- _What you will do_
Every line of the material must be written out again unchanged.

- _Data segment_
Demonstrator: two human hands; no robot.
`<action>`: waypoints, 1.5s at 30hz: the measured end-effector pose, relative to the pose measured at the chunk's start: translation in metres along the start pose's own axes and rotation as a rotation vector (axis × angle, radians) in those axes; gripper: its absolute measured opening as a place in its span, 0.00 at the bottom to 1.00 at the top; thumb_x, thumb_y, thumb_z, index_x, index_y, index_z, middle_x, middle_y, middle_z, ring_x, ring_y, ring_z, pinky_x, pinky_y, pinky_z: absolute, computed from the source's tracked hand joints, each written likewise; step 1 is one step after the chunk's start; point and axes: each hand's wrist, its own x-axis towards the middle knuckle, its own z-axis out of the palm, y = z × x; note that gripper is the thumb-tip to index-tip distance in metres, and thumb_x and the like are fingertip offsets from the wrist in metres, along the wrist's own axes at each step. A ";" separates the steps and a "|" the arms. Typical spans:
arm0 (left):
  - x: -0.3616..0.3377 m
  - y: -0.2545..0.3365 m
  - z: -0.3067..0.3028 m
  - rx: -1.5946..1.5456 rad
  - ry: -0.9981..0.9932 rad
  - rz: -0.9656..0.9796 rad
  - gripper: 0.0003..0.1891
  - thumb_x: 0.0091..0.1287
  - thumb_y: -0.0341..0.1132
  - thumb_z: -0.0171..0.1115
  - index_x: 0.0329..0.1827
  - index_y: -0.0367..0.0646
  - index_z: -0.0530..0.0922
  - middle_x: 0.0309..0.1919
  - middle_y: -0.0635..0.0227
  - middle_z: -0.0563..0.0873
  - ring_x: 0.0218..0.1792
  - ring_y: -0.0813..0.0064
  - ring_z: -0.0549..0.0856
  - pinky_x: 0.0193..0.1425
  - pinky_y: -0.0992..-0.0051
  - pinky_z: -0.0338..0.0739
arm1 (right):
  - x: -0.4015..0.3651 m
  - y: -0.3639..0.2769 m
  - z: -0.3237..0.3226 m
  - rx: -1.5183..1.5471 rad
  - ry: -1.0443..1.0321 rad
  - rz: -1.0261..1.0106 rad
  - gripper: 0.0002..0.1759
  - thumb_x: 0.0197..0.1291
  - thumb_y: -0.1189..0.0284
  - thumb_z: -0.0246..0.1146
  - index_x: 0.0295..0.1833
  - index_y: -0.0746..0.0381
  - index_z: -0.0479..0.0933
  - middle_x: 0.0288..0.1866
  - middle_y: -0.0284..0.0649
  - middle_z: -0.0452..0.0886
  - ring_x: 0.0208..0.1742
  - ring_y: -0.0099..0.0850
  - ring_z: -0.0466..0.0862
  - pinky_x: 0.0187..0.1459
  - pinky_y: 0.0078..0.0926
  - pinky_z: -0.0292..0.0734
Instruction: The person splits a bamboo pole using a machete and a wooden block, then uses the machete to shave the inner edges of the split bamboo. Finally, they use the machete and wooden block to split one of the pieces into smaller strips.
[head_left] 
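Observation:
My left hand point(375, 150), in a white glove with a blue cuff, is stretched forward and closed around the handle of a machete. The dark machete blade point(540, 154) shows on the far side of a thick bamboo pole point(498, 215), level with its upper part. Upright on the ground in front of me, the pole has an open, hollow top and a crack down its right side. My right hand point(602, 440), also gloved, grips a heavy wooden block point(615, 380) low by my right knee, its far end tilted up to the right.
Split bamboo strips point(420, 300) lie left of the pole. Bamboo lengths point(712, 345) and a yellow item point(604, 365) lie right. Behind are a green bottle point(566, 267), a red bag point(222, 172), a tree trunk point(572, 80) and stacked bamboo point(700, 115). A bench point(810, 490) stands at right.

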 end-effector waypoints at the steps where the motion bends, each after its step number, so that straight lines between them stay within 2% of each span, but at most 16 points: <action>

- _Exercise response_
Demonstrator: two human hands; no robot.
`<action>`: waypoints, 1.5s at 30hz: the measured end-effector pose, relative to the pose measured at the chunk's start: translation in metres along the start pose's own axes and rotation as a rotation vector (axis × angle, radians) in those axes; gripper: its absolute measured opening as a place in its span, 0.00 at the bottom to 1.00 at the top; thumb_x, thumb_y, thumb_z, index_x, index_y, index_z, middle_x, middle_y, middle_z, ring_x, ring_y, ring_z, pinky_x, pinky_y, pinky_z: absolute, computed from the source's tracked hand joints, each written likewise; step 1 is one step after the chunk's start; point and axes: each hand's wrist, its own x-axis towards the middle knuckle, its own z-axis out of the palm, y = z × x; note that gripper is the thumb-tip to index-tip distance in metres, and thumb_x and the like are fingertip offsets from the wrist in metres, along the wrist's own axes at each step. A ";" separates the steps and a "|" the arms. Typical spans:
arm0 (left):
  - x: -0.3616..0.3377 m
  - y: -0.2545..0.3365 m
  - z: -0.3067..0.3028 m
  - rx: -1.5946..1.5456 rad
  - ry: -0.9981..0.9932 rad
  - rz: -0.9656..0.9796 rad
  - gripper: 0.0003..0.1891
  - thumb_x: 0.0091..0.1287
  - thumb_y: -0.0341..0.1132
  - thumb_z: -0.0171..0.1115
  - index_x: 0.0329..0.1827
  - index_y: -0.0367..0.0646
  - index_z: -0.0530..0.0922
  - middle_x: 0.0309..0.1919
  - middle_y: -0.0635..0.0227
  - middle_z: -0.0563..0.0873
  - ring_x: 0.0218..0.1792
  - ring_y: -0.0813..0.0064
  - ring_z: -0.0549..0.0856
  - pinky_x: 0.0193..0.1425
  - pinky_y: -0.0992..-0.0051
  - pinky_z: -0.0338..0.0739
arm1 (right):
  - x: -0.4015..0.3651 m
  - y: -0.3639..0.2769 m
  - z: -0.3237..0.3226 m
  - rx: -1.5183..1.5471 rad
  - ry: -1.0443..1.0321 rad
  - rz: -1.0261..1.0106 rad
  - gripper: 0.0002..0.1759
  - thumb_x: 0.0197..0.1291
  - thumb_y: -0.1189..0.0284
  - thumb_z: -0.0246..0.1146
  - index_x: 0.0295..0.1833
  - index_y: -0.0746..0.0381
  - index_z: -0.0479..0.0933
  - middle_x: 0.0288..0.1866
  - middle_y: -0.0284..0.0649
  - middle_z: -0.0452..0.0886
  - ring_x: 0.0208..0.1742
  - ring_y: -0.0099..0.0850
  - ring_z: -0.0466..0.0862
  - pinky_x: 0.0187..0.1459
  - pinky_y: 0.0078..0.0926
  - pinky_z: -0.0292..0.0734
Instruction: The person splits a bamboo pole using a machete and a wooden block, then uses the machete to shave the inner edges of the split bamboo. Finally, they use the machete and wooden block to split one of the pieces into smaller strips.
[head_left] 
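Observation:
My left hand point(375, 150), in a white glove with a blue cuff, is stretched forward and closed around the handle of a machete. The dark machete blade point(540, 154) shows on the far side of a thick bamboo pole point(498, 215), level with its upper part. Upright on the ground in front of me, the pole has an open, hollow top and a crack down its right side. My right hand point(602, 440), also gloved, grips a heavy wooden block point(615, 380) low by my right knee, its far end tilted up to the right.
Split bamboo strips point(420, 300) lie left of the pole. Bamboo lengths point(712, 345) and a yellow item point(604, 365) lie right. Behind are a green bottle point(566, 267), a red bag point(222, 172), a tree trunk point(572, 80) and stacked bamboo point(700, 115). A bench point(810, 490) stands at right.
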
 end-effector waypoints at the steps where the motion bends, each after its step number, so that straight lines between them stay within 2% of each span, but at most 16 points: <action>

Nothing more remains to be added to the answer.